## Description of the task
If a line in the data below contains "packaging", copy it.

── Listed records ──

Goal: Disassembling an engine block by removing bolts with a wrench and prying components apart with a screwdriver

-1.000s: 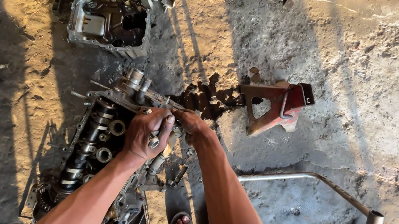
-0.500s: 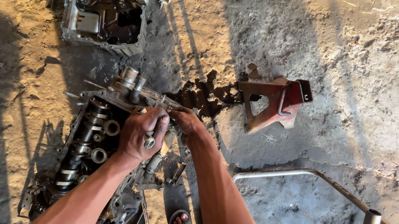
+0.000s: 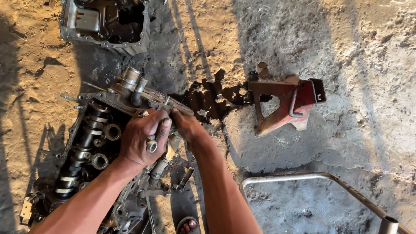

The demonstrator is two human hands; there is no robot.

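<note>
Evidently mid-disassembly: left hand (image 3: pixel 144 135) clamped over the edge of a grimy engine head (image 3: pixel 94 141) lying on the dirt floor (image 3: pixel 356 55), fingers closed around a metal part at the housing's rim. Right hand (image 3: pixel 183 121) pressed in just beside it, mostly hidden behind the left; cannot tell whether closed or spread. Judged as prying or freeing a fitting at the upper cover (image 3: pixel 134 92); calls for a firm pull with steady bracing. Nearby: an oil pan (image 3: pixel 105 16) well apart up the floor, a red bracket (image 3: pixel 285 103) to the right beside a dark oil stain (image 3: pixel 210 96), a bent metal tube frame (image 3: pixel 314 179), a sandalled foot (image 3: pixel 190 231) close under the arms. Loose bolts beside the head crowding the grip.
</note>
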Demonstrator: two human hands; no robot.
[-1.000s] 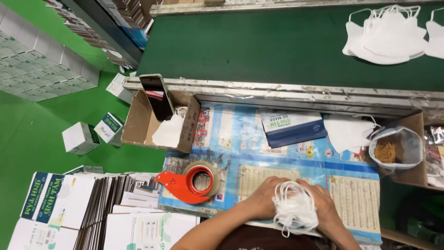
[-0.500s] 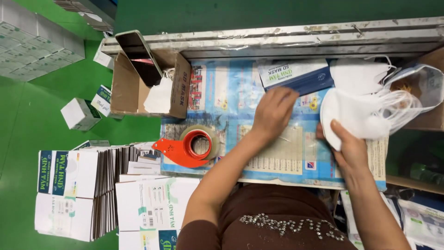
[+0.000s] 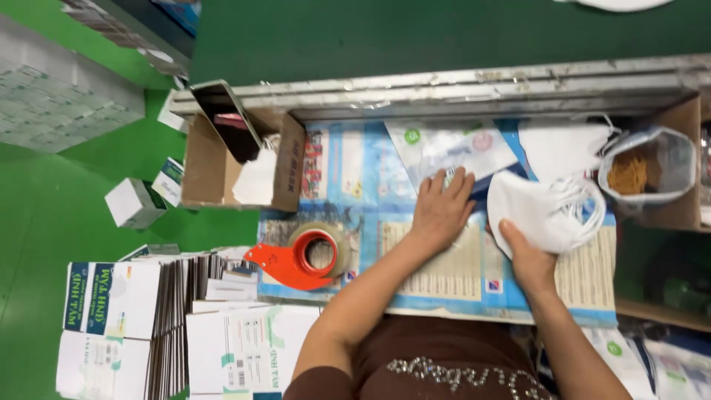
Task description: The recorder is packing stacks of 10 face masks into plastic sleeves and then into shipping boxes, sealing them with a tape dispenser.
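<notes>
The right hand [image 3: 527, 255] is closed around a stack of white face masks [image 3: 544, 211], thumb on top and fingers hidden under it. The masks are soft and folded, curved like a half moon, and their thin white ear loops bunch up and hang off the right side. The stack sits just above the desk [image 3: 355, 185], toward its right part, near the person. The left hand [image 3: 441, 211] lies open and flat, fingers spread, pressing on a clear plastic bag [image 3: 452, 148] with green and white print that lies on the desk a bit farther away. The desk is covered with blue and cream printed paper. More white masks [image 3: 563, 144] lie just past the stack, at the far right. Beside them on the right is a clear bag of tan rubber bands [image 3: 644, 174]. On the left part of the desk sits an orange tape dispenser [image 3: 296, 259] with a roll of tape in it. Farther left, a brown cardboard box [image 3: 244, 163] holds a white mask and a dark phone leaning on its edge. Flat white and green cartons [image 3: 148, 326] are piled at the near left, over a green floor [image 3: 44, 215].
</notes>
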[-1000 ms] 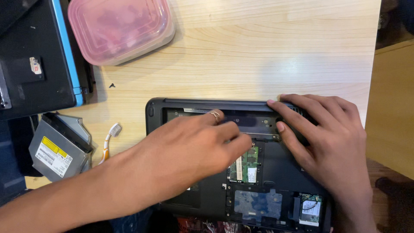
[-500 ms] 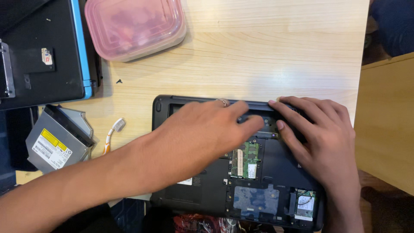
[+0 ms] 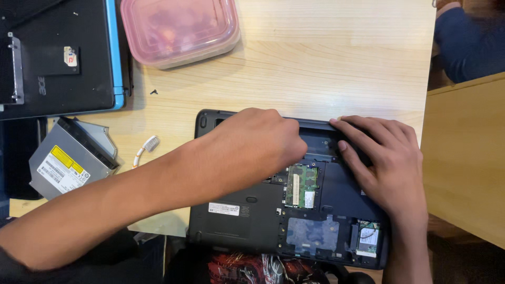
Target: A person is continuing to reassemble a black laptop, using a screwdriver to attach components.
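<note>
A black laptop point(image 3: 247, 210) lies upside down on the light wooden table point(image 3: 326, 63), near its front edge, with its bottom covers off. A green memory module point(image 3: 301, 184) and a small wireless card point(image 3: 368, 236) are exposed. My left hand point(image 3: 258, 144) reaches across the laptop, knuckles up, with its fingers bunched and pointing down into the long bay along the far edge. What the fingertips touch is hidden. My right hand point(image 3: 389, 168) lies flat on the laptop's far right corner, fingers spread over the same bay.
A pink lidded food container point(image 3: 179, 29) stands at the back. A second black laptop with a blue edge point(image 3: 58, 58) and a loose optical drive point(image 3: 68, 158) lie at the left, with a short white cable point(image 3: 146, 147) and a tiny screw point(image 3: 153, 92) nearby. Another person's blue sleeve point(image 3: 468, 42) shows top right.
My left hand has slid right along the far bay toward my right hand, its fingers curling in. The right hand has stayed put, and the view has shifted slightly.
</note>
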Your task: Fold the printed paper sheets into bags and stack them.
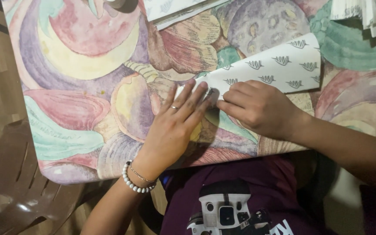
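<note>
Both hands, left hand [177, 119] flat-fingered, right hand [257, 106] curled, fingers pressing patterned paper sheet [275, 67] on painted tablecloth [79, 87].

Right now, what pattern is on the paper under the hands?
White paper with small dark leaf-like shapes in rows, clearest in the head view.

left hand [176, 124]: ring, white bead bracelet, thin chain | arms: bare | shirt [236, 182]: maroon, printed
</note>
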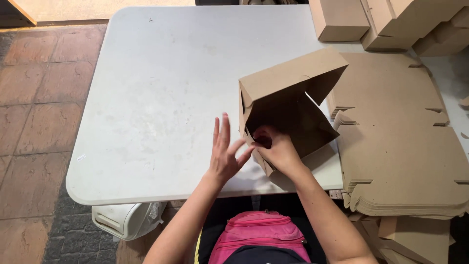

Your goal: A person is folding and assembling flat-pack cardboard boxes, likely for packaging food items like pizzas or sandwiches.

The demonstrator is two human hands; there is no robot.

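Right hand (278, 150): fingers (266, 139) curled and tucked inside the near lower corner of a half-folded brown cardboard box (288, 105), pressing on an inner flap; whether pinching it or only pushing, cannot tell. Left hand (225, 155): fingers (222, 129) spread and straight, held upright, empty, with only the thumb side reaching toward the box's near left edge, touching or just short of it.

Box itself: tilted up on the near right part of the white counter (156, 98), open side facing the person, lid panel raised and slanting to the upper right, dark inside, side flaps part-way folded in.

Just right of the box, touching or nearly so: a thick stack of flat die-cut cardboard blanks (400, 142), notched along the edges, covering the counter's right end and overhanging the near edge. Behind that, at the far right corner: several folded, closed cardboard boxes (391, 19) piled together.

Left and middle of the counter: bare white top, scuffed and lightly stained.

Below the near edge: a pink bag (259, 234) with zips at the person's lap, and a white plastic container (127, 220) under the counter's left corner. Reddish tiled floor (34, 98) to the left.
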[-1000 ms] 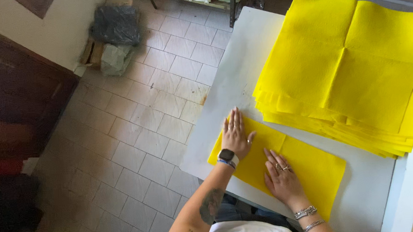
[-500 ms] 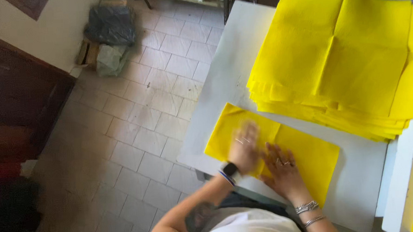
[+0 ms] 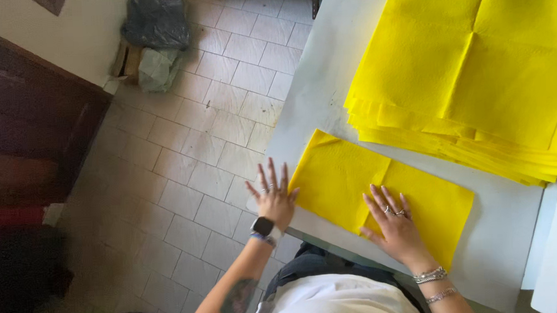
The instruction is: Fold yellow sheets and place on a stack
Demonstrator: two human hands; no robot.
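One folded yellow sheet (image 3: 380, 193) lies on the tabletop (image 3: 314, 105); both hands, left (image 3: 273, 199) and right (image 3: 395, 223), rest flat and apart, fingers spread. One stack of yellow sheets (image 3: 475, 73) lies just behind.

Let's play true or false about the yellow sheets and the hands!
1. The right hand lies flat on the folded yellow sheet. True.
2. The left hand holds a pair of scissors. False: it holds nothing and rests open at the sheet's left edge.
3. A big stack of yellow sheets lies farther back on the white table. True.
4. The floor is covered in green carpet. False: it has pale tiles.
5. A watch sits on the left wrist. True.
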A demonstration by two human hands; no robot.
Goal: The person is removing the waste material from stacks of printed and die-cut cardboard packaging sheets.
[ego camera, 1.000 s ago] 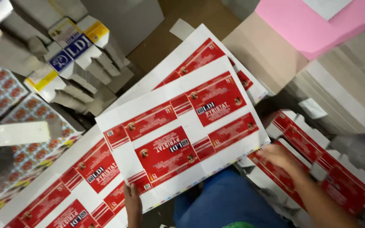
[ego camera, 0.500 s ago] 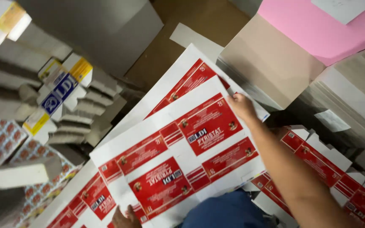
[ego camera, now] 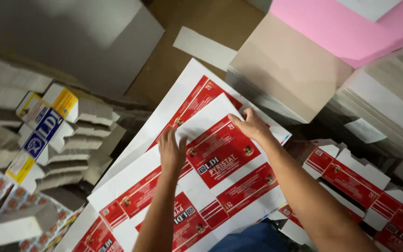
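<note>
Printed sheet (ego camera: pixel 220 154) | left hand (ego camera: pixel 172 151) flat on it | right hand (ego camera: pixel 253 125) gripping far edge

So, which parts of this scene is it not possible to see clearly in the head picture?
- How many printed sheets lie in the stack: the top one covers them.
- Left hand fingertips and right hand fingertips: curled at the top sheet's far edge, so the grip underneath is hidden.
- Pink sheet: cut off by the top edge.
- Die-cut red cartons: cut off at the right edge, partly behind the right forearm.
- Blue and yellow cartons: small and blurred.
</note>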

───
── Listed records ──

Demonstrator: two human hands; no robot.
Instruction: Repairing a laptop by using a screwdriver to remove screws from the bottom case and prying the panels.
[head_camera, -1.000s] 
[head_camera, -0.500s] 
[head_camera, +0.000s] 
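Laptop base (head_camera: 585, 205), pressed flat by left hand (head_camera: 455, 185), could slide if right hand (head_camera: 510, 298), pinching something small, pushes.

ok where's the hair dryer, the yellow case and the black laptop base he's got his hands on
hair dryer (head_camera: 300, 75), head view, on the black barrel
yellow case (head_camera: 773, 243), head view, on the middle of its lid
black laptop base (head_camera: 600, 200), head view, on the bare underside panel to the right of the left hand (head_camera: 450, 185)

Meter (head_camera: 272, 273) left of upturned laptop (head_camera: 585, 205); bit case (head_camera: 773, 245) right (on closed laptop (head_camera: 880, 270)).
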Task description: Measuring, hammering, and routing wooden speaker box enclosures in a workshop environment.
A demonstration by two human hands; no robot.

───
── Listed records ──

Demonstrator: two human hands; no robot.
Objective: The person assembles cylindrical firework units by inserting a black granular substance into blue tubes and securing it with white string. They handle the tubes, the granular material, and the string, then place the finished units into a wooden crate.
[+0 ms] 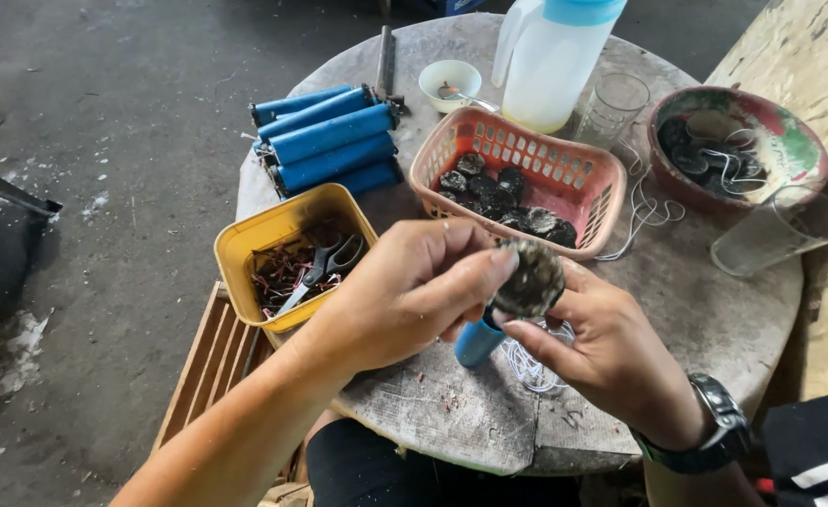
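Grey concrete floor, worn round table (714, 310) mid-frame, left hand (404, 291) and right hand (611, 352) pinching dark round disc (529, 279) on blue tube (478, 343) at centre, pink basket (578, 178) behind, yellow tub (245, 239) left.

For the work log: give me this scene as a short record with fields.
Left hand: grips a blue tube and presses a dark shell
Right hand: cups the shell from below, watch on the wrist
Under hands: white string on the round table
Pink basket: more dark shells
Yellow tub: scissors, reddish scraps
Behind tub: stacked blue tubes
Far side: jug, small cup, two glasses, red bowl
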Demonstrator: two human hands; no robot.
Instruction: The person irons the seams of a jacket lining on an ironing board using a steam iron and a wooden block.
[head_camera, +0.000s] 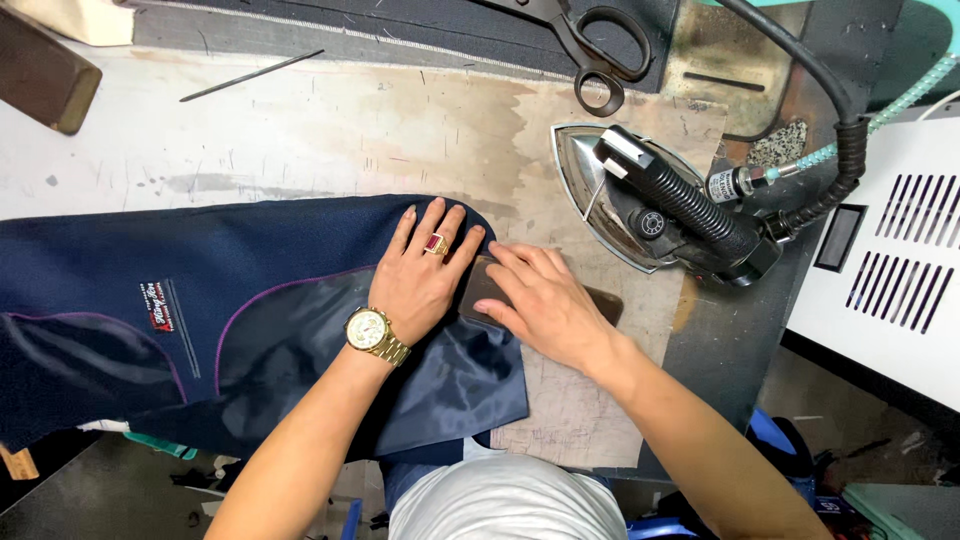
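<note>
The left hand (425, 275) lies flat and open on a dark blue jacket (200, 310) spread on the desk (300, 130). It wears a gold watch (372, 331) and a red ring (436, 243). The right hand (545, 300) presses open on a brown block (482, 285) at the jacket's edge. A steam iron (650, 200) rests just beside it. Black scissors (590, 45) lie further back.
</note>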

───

## Output of the task
Your goal: A person is folding and assembling flat-pack cardboard boxes, likely for packaging food items like pizzas or sandwiches.
Goal: The person is removing the waste material from stacks of printed and die-cut cardboard packaging sheets.

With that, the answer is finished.